• _Source material_
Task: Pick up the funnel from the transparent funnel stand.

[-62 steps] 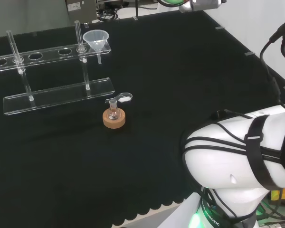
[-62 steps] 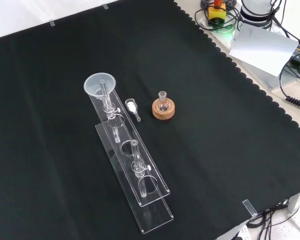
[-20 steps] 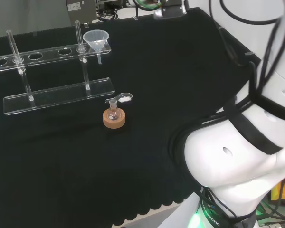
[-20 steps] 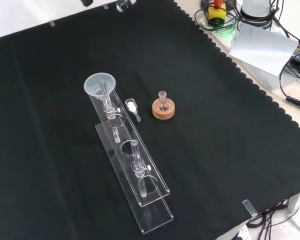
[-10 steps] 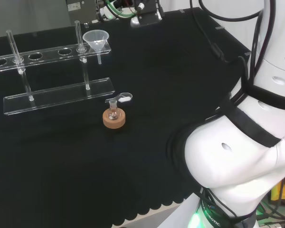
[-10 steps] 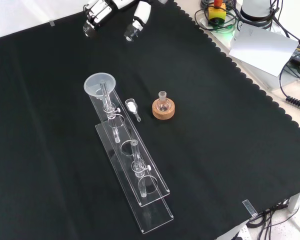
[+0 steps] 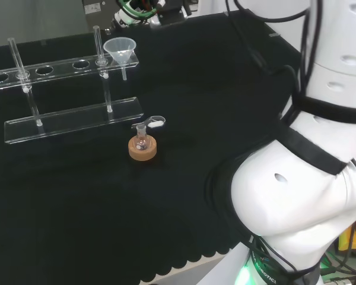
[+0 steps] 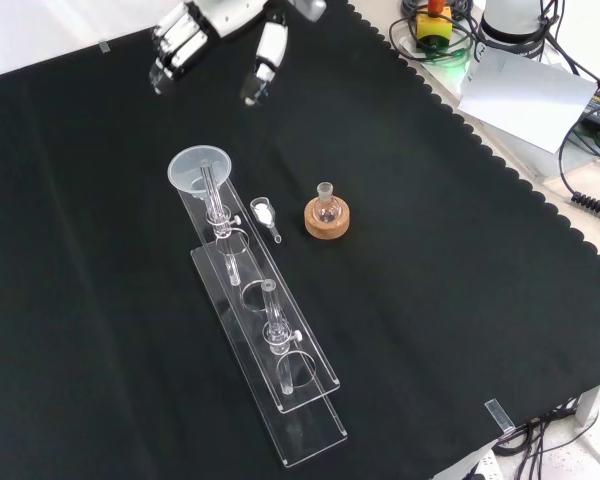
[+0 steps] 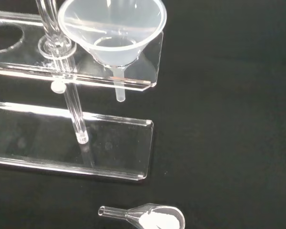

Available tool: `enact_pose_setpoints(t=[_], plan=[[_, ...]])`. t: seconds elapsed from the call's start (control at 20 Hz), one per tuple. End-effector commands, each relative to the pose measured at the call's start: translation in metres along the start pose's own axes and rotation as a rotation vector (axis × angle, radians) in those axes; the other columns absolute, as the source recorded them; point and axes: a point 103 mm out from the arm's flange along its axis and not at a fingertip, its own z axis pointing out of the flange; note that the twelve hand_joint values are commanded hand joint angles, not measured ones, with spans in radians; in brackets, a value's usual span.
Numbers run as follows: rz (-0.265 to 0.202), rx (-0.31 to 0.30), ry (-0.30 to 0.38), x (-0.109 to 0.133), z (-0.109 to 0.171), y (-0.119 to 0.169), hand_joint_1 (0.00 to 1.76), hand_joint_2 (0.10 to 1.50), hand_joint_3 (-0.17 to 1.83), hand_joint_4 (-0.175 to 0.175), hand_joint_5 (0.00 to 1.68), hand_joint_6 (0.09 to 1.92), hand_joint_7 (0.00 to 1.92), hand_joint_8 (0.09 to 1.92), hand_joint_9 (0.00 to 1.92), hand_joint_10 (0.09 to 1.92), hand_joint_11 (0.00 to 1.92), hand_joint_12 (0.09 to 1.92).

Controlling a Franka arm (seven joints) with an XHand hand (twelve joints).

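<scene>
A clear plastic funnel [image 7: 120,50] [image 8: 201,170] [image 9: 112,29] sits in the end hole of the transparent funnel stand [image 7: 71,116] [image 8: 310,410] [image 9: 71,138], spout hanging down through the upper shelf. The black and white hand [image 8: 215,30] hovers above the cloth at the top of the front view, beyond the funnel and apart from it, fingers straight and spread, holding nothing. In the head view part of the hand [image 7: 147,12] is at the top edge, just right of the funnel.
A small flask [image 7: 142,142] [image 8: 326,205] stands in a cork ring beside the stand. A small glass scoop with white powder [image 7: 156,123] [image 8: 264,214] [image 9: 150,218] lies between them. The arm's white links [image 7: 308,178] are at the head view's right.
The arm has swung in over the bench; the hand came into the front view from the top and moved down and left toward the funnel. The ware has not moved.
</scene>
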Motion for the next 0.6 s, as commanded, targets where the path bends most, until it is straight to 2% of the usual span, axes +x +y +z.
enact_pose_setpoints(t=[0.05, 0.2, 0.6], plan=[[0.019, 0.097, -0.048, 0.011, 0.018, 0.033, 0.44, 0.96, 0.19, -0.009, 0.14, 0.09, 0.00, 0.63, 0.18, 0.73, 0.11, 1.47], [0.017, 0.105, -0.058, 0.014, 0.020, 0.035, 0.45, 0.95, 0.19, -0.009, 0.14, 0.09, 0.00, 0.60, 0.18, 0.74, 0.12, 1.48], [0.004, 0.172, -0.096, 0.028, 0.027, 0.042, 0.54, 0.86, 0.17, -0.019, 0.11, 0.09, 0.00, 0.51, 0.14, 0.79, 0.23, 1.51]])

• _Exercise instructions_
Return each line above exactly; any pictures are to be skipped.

• _Task response_
Task: Pick up the funnel from the transparent funnel stand.

[-62 steps] 
[-62 steps] 
[-20 steps] 
[-20 steps] 
[-10 steps] 
[-10 steps] 
[+0 steps] 
[+0 steps] 
[+0 steps] 

Available tool: `enact_pose_setpoints(t=[_], plan=[[_, ...]])`. t: seconds elapsed from the call's start (control at 20 Hz), one per tuple. End-effector commands, each relative to the pose measured at the call's start: translation in metres along the start pose's own axes and rotation as a rotation vector (axis × angle, radians) in those axes; the other columns absolute, as the source recorded them; point and axes: a point 103 mm out from the arm's flange along its axis and not at a fingertip, its own z axis pointing out of the flange; note that the twelve hand_joint values are commanded hand joint angles, not measured ones, with spans in radians; in brackets, a value's usual span.
Numbers run as follows: rz (-0.265 to 0.202), rx (-0.31 to 0.30), ry (-0.30 to 0.38), x (-0.109 to 0.133), z (-0.109 to 0.171), y (-0.119 to 0.169), hand_joint_1 (0.00 to 1.76), hand_joint_2 (0.10 to 1.50), hand_joint_3 (-0.17 to 1.83), hand_joint_4 (-0.175 to 0.175), hand_joint_5 (0.00 to 1.68), hand_joint_6 (0.09 to 1.92), hand_joint_7 (0.00 to 1.92), hand_joint_8 (0.09 to 1.92), hand_joint_9 (0.00 to 1.92), hand_joint_10 (0.09 to 1.92), hand_joint_11 (0.00 to 1.92), hand_joint_12 (0.09 to 1.92).

Controlling a Franka arm (seven joints) with an XHand hand (twelve joints).

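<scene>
A clear plastic funnel [image 7: 120,50] [image 8: 201,170] [image 9: 112,29] sits in the end hole of the transparent funnel stand [image 7: 71,116] [image 8: 310,410] [image 9: 71,138], spout hanging down through the upper shelf. The black and white hand [image 8: 215,30] hovers above the cloth at the top of the front view, beyond the funnel and apart from it, fingers straight and spread, holding nothing. In the head view part of the hand [image 7: 147,12] is at the top edge, just right of the funnel.
A small flask [image 7: 142,142] [image 8: 326,205] stands in a cork ring beside the stand. A small glass scoop with white powder [image 7: 156,123] [image 8: 264,214] [image 9: 150,218] lies between them. The arm's white links [image 7: 308,178] are at the head view's right.
The arm has swung in over the bench; the hand came into the front view from the top and moved down and left toward the funnel. The ware has not moved.
</scene>
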Motion for the next 0.6 s, as commanded, targets where the path bends most, until it is straight to 2% of the usual span, axes +x +y +z.
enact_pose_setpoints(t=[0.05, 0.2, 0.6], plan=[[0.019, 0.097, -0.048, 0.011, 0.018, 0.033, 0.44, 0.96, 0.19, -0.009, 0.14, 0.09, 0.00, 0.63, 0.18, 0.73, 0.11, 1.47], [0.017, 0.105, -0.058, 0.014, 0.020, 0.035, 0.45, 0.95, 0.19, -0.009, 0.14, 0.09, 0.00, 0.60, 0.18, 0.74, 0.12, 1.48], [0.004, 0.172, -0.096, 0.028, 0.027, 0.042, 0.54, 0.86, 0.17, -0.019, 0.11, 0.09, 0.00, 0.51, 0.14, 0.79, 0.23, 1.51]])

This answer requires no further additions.